Work item
Could you return the whole listing, character for character?

Data supplied

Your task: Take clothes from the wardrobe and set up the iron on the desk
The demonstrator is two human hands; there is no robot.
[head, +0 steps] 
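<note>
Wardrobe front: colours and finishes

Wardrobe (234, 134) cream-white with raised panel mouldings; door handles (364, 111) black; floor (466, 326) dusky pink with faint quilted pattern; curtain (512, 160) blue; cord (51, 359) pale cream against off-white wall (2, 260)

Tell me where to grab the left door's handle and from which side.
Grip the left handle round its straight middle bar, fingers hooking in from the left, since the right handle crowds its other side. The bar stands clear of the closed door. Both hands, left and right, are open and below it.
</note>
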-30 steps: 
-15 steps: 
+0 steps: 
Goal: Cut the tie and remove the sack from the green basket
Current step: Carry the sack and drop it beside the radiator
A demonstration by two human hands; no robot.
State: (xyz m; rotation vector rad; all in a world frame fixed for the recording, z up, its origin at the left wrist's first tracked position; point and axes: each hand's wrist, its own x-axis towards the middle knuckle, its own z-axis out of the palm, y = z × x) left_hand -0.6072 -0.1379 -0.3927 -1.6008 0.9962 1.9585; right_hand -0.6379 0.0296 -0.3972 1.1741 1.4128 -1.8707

Task answer
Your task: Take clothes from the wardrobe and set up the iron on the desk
The demonstrator is two human hands; there is no robot.
[head, +0 steps] 
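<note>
Wardrobe front: colours and finishes

Wardrobe (234, 134) cream-white with raised panel mouldings; door handles (364, 111) black; floor (466, 326) dusky pink with faint quilted pattern; curtain (512, 160) blue; cord (51, 359) pale cream against off-white wall (2, 260)

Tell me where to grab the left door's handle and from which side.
Grip the left handle round its straight middle bar, fingers hooking in from the left, since the right handle crowds its other side. The bar stands clear of the closed door. Both hands, left and right, are open and below it.
</note>
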-30 steps: 
-15 steps: 
+0 steps: 
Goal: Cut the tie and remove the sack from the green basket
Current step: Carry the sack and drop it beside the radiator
A demonstration by two human hands; no robot.
State: (xyz m; rotation vector rad; all in a world frame fixed for the recording, z up, its origin at the left wrist's first tracked position; point and axes: each hand's wrist, its own x-axis towards the middle knuckle, its own z-axis out of the palm, y = z × x) left_hand -0.6072 -0.1379 -0.3927 -1.6008 0.9962 1.9585; right_hand -0.6379 0.0296 -0.3972 1.1741 1.4128 -1.8707

The exercise concludes with that.